- _ACTIVITY_
Repeat the listing exactly, line by line, and leave the pictures behind.

- _AVAILABLE RECORDS_
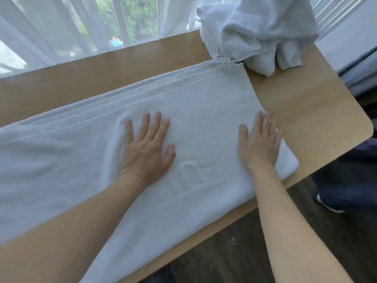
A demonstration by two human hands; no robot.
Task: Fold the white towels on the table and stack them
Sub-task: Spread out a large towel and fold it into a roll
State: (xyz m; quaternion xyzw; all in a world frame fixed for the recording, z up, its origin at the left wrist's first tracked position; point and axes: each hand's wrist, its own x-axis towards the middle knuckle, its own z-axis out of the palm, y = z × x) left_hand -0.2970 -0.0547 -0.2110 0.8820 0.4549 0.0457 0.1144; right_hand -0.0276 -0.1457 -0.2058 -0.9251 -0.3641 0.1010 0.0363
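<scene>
A large white towel (204,103) lies folded lengthwise across the wooden table (302,111), its long layered edges at the far side. My left hand (148,148) presses flat on the middle of the towel with fingers spread. Near the towel's right end, my right hand (260,141) lies flat too, its fingertips reaching the right edge. A heap of crumpled white towels (255,31) sits at the table's far right corner, touching the flat towel's far corner.
Sheer white curtains (51,31) and a window run along the far side of the table. The table's rounded right corner (365,127) borders dark wood floor. A person's dark trouser leg and shoe (334,201) stand at the right.
</scene>
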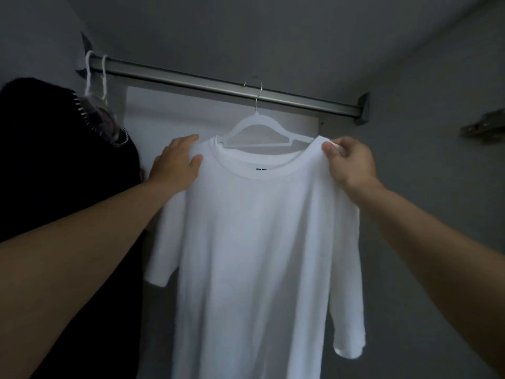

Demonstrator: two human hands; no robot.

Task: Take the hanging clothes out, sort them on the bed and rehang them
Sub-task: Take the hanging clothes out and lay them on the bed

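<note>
Your left hand and right hand pinch the white T-shirt at its shoulders on the hanger; tug unevenly and it could slide off the closet rail.

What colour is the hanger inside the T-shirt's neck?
White, with a thin metal hook; the hanger shows best in the head view, above the white T-shirt collar.

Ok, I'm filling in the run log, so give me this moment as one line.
left hand: holds white cotton T-shirt shoulder | right hand: pinches other shoulder | white plastic hanger: on metal rail
</note>
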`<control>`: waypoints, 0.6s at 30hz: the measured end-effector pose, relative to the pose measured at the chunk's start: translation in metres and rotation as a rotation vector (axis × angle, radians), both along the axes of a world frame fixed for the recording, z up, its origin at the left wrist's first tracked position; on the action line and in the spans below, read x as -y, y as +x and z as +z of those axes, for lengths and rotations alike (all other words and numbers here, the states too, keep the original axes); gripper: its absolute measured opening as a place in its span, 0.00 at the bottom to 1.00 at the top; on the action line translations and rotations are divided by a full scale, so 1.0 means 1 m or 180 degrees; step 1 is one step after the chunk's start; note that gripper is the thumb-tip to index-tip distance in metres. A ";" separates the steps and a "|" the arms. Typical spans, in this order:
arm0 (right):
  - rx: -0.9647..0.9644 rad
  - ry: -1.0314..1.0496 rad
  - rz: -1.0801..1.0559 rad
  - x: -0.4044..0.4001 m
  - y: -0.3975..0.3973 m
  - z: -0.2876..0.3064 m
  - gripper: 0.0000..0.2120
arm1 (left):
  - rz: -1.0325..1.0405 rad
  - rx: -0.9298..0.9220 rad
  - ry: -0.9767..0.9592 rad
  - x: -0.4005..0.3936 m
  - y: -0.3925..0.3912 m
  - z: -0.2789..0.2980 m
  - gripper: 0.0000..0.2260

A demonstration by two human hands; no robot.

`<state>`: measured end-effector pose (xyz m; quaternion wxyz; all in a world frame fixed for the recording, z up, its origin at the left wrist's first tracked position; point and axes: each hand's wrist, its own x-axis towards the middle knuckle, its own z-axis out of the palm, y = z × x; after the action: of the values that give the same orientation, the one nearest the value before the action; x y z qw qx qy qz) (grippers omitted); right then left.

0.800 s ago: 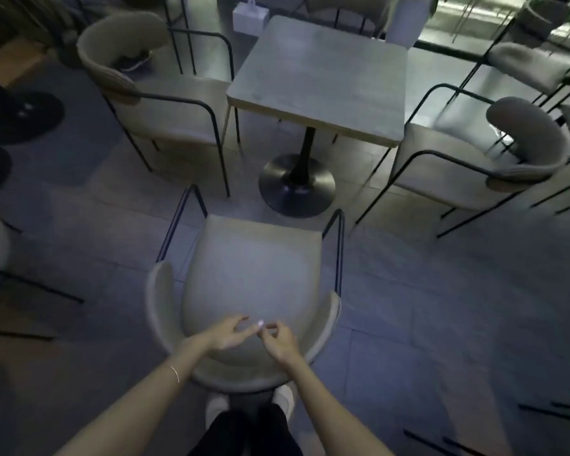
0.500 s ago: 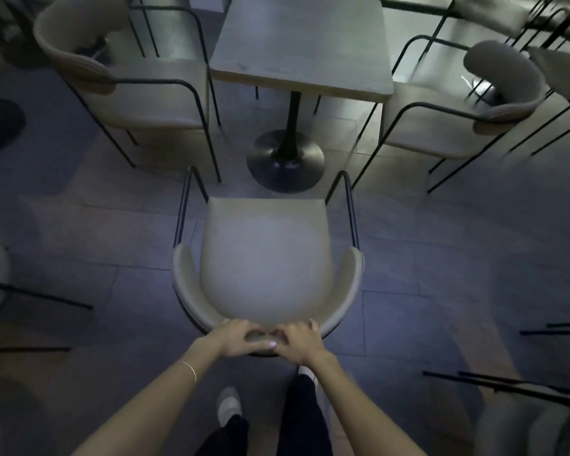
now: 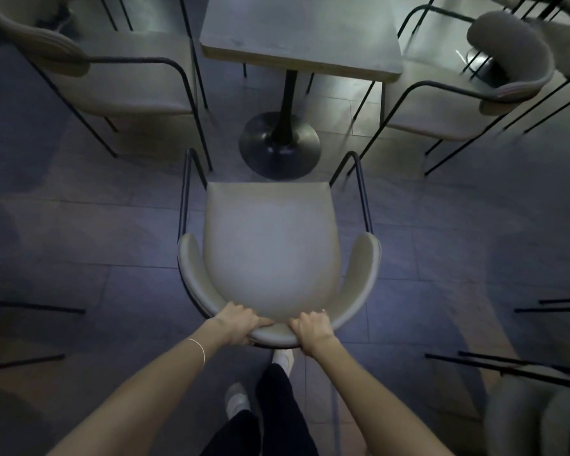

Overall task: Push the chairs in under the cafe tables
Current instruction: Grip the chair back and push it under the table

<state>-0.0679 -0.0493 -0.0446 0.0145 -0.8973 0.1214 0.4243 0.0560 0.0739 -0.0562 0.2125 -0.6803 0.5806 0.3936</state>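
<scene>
A beige armchair (image 3: pixel 272 245) with thin black metal arms stands right in front of me, its seat facing a square grey cafe table (image 3: pixel 300 34) on a black pedestal base (image 3: pixel 278 144). The seat's front edge lies just short of the base. My left hand (image 3: pixel 239 322) and my right hand (image 3: pixel 311 327) each grip the top of the chair's curved backrest, close together near its middle.
Two matching chairs flank the table, one at the left (image 3: pixel 112 70) and one at the right (image 3: pixel 468 93). More chair legs and a chair back (image 3: pixel 537 413) crowd the lower right; black legs show at the left edge. My feet stand right behind the chair.
My hands went from touching each other above the backrest to gripping it, slightly apart. The chair now faces the table squarely and stands closer to the pedestal.
</scene>
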 end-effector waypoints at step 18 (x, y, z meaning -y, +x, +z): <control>0.0073 0.0016 0.0119 0.071 0.134 -0.006 0.18 | 0.0025 0.0100 -0.0243 0.076 0.136 0.002 0.29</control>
<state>0.0658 -0.1206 -0.0509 0.0102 -0.9041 0.1033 0.4145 0.1925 -0.0017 -0.0538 0.1939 -0.6963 0.5891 0.3613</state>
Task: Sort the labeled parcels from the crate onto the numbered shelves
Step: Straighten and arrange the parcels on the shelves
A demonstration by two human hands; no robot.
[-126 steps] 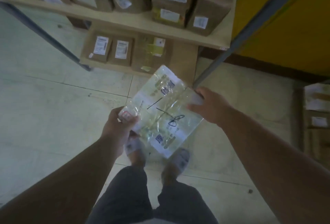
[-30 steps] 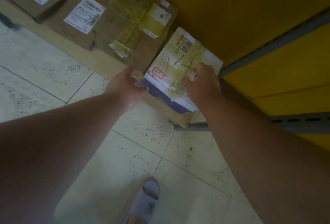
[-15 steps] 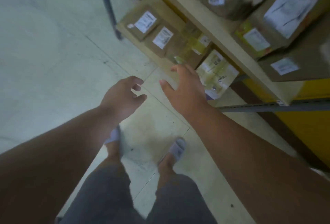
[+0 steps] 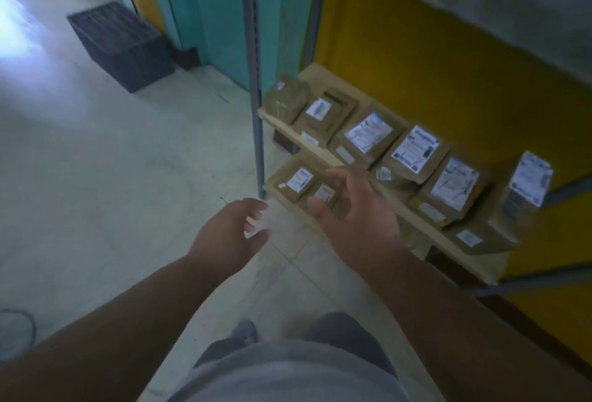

- _RESPONSE AREA_
A demonstration by two human hands; no robot.
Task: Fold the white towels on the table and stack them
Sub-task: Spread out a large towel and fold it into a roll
State: (xyz m; quaternion xyzw; all in a world frame fixed for the recording, z up, its origin at the left wrist's first tracked position; point and axes: each hand's wrist, its own x-axis towards the middle knuckle, its own z-axis out of the palm, y = z × x) left_hand -0.2970 -0.0547 -0.2110 0.8820 0.4549 0.0457 0.1144; right_hand -0.0276 -0.1457 -0.2058 -0.9251 -0.3641 0.1010 0.0363
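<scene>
A large white towel (204,103) lies folded lengthwise across the wooden table (302,111), its long layered edges at the far side. My left hand (148,148) presses flat on the middle of the towel with fingers spread. Near the towel's right end, my right hand (260,141) lies flat too, its fingertips reaching the right edge. A heap of crumpled white towels (255,31) sits at the table's far right corner, touching the flat towel's far corner.
Sheer white curtains (51,31) and a window run along the far side of the table. The table's rounded right corner (365,127) borders dark wood floor. A person's dark trouser leg and shoe (334,201) stand at the right.
</scene>
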
Demonstrator: two human hands; no robot.

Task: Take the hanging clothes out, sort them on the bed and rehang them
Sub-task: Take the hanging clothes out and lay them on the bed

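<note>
Your left hand and right hand pinch the white T-shirt at its shoulders on the hanger; tug unevenly and it could slide off the closet rail.

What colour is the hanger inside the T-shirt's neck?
White, with a thin metal hook; the hanger shows best in the head view, above the white T-shirt collar.

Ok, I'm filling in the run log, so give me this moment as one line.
left hand: holds white cotton T-shirt shoulder | right hand: pinches other shoulder | white plastic hanger: on metal rail
</note>
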`<control>`: waypoints, 0.6s at 30hz: the measured end-effector pose, relative to the pose measured at the chunk's start: translation in metres and rotation as a rotation vector (axis × angle, radians), both along the axes of a world frame fixed for the recording, z up, its origin at the left wrist's first tracked position; on the action line and in the spans below, read x as -y, y as +x and z as +z of those axes, for lengths and rotations alike (all other words and numbers here, the states too, keep the original axes); gripper: its absolute measured opening as a place in its span, 0.00 at the bottom to 1.00 at the top; on the action line translations and rotations are divided by a full scale, so 1.0 means 1 m or 180 degrees; step 1 is one step after the chunk's start; note that gripper is the thumb-tip to index-tip distance in metres. A ";" separates the steps and a "|" the arms. Typical spans, in this order:
arm0 (right):
  - rx: -0.9647..0.9644 rad
  - ry: -1.0314..1.0496 rad
  - rz: -1.0801..1.0559 rad
  - x: -0.4044..0.4001 m
  - y: -0.3975..0.3973 m
  - z: -0.2876..0.3064 m
  - gripper: 0.0000..0.2120
arm1 (left):
  - rz: -1.0325..1.0405 rad
  - rx: -0.9298..0.9220 rad
  - ry: -0.9767..0.9592 rad
  - x: -0.4005..0.3936 m
  - y: -0.3925..0.3912 m
  - z: -0.2789..0.2980 m
  - gripper: 0.0000..0.2260

A demonstration by two human hands; no robot.

`<state>`: measured end-effector pose (xyz m; quaternion wxyz; all in a world frame fixed for the recording, z up, its origin at the left wrist's first tracked position; point and axes: each hand's wrist, its own x-axis towards the middle knuckle, its own z-axis out of the palm, y = z × x; after the action: of the values that give the same orientation, the one nearest the value before the action; x y z qw qx qy qz) (grippers omitted); right then left.

0.800 s ago: 
0.500 s ago: 
now: 

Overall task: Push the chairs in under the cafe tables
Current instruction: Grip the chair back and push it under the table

<state>-0.0679 -0.0493 -0.0446 0.0145 -0.8973 0.1214 0.4243 0.0560 0.0739 -0.0562 0.2125 -0.6803 0.5806 0.3936</state>
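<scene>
A beige armchair (image 3: pixel 272 245) with thin black metal arms stands right in front of me, its seat facing a square grey cafe table (image 3: pixel 300 34) on a black pedestal base (image 3: pixel 278 144). The seat's front edge lies just short of the base. My left hand (image 3: pixel 239 322) and my right hand (image 3: pixel 311 327) each grip the top of the chair's curved backrest, close together near its middle.
Two matching chairs flank the table, one at the left (image 3: pixel 112 70) and one at the right (image 3: pixel 468 93). More chair legs and a chair back (image 3: pixel 537 413) crowd the lower right; black legs show at the left edge. My feet stand right behind the chair.
My hands went from touching each other above the backrest to gripping it, slightly apart. The chair now faces the table squarely and stands closer to the pedestal.
</scene>
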 end-effector waypoints at step 18 (x, y, z meaning -y, +x, +z): <control>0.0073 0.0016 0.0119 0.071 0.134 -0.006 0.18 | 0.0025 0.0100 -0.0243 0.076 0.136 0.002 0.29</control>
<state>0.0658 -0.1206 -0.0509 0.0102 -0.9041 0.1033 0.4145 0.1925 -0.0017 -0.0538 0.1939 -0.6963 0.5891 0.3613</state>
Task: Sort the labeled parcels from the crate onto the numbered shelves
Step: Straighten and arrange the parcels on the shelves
A demonstration by two human hands; no robot.
[-126 steps] 
[-30 steps] 
[-15 steps] 
[+0 steps] 

There is nothing further in this answer.